| TASK |
Repeat the listing exactly. Pictures stay out of your copy.

| PROVIDED MATERIAL |
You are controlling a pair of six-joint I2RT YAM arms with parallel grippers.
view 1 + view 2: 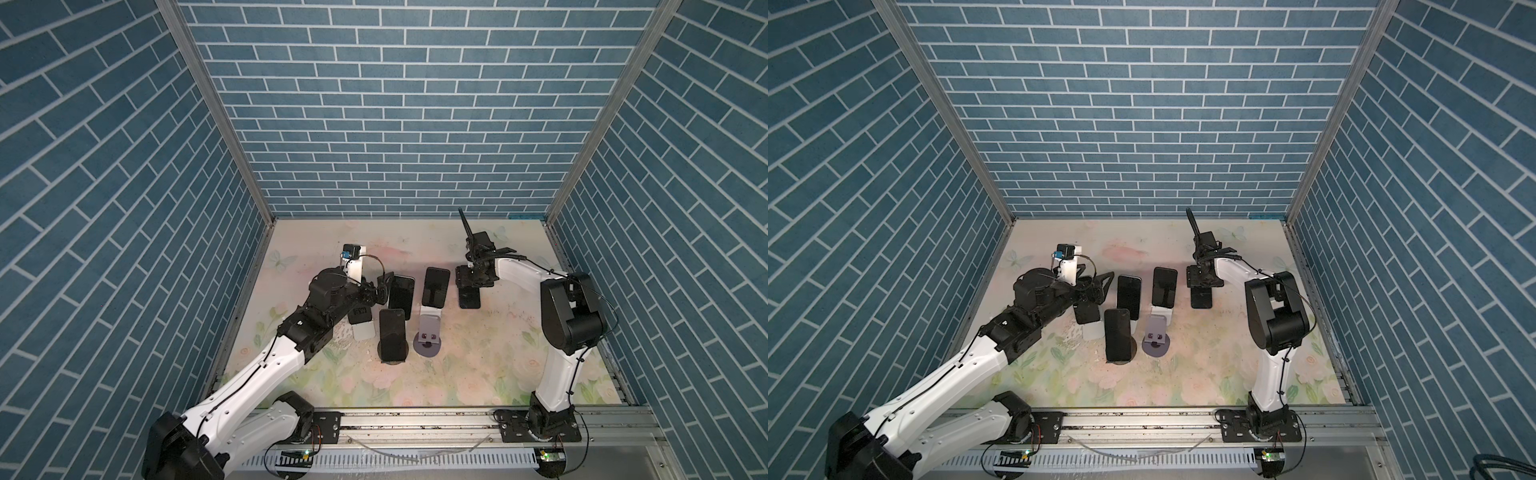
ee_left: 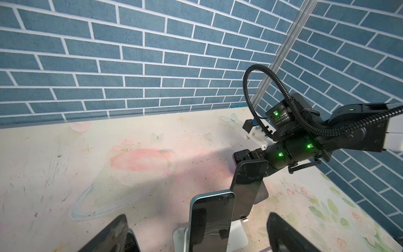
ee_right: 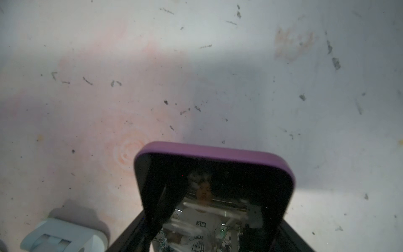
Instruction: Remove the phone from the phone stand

| SOLUTION |
You are controlling a pair of six-joint I2RT YAM arms with parallel grippers.
view 1 + view 2: 
ee_left: 
ee_right: 
Instruction: Remove the phone from the phone stand

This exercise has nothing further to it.